The scientists also discovered that individuals with larger nasal cavities had a stronger response to a low dose of oxytocin.
Breathing helps
OptiNose uses a new technology to distribute medicine to the brain, making use of the user’s breath to propel medicine deep into the nasal cavity.
The device administers oxytocin high up into the patient’s nasal cavity. When the medicine is targeted deep inside the nose, it enables brain delivery along nerve pathways from the uppermost part of the nasal cavity. Conventional nasal spray devices are not suited to consistently deliver medicine high up enough into the nose.
The device also expands the nasal cavity, facilitating nose-to-brain medicine delivery.

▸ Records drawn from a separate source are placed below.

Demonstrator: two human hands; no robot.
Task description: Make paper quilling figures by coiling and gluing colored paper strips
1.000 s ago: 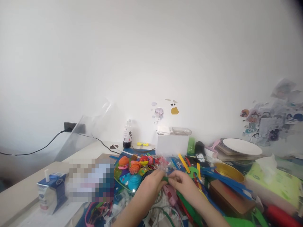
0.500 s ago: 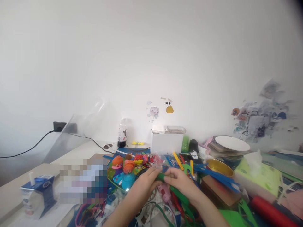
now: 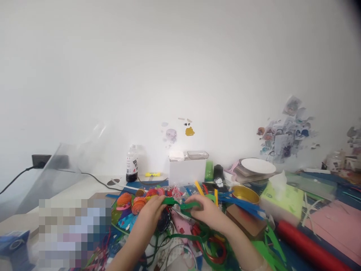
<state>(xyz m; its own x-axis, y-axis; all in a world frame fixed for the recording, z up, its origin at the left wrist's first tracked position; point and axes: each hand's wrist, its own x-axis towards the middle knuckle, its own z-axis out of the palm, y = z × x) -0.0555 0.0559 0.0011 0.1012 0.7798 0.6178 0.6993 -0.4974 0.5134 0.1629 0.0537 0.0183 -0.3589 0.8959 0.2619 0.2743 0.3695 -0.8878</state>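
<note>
My left hand (image 3: 152, 210) and my right hand (image 3: 208, 212) are both closed on a long, flat green strip (image 3: 189, 206) above the crowded table. A short stretch of it runs between the hands, folded or bent near the middle. More green strip hangs in loops below my right hand. Under the hands lie a pink piece with red spots (image 3: 180, 224), wires and white scraps. Orange and blue crocheted-looking pieces (image 3: 124, 201) sit just left of my left hand. Whether the strip is paper or fabric I cannot tell.
A white box (image 3: 186, 171) stands against the wall, with a bottle of dark liquid (image 3: 132, 163) to its left. On the right are a gold round tin (image 3: 245, 194), a brown box (image 3: 246, 220), a tissue pack (image 3: 282, 197), a red roll (image 3: 307, 242) and pink sheets (image 3: 335, 226).
My hands have moved apart, and more of the green strip shows between them. The view has turned to the right, bringing more of the table's right side into sight.
</note>
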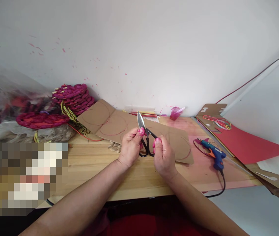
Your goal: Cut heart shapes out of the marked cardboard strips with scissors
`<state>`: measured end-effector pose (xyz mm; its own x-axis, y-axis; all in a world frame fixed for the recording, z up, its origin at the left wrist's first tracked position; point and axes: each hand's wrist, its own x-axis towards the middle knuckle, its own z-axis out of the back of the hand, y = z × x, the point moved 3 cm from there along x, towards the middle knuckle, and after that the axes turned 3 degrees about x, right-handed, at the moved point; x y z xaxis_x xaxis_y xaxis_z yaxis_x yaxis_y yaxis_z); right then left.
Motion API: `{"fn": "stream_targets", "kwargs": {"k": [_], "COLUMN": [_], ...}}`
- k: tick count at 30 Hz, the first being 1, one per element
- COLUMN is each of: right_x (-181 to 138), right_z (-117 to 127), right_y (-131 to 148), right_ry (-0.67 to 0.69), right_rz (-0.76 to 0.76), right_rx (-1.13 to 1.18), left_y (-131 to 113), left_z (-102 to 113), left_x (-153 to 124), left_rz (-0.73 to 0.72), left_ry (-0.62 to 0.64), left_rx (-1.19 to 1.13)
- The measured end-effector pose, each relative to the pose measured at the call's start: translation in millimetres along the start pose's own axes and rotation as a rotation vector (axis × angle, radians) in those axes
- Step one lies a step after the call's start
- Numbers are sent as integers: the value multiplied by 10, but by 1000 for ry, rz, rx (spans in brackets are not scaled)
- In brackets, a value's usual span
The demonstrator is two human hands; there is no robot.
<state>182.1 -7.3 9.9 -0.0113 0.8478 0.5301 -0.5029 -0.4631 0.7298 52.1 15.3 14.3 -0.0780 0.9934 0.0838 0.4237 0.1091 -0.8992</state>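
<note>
Between my two hands is a pair of scissors (147, 141) with black handles, its pointed metal blades together and aimed up and away from me. My left hand (131, 147) is closed at the pivot end, thumb against the base of the blades. Around the right-hand handle loop my right hand (164, 154) is curled. Pink stains mark the fingertips of both. Behind and below the scissors lies a long piece of brown cardboard (115, 123) with several round outlines drawn on it; my hands hide part of it. Some peanut-like pieces (115, 147) sit beside its near edge.
On the right rests a blue glue gun (213, 152) with its cord, near red card (250, 144). A pink-stained cup (175, 113) stands by the wall. Stacked magenta braided rounds (74, 96) and another magenta round (42, 120) are at left, near plastic bags. A blurred patch covers the lower left.
</note>
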Motion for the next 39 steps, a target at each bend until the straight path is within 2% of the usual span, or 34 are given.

As the user exhales into the device, this closes the soft palate and prevents the medicine from being lost down the throat.
Since less medicine is lost along the way, patients can take smaller doses and accordingly experience fewer side effects.
May yield new treatments
The next step in the research is to carry out the same tests on people with mental illness.
“We are now running tests in volunteers diagnosed with autism spectrum disorders,” says Dr Quintana.
“We hope that this research project is the first step in the development of a series of new medicines that may be of great help to more people with mental illness,” concludes Professor Andreassen.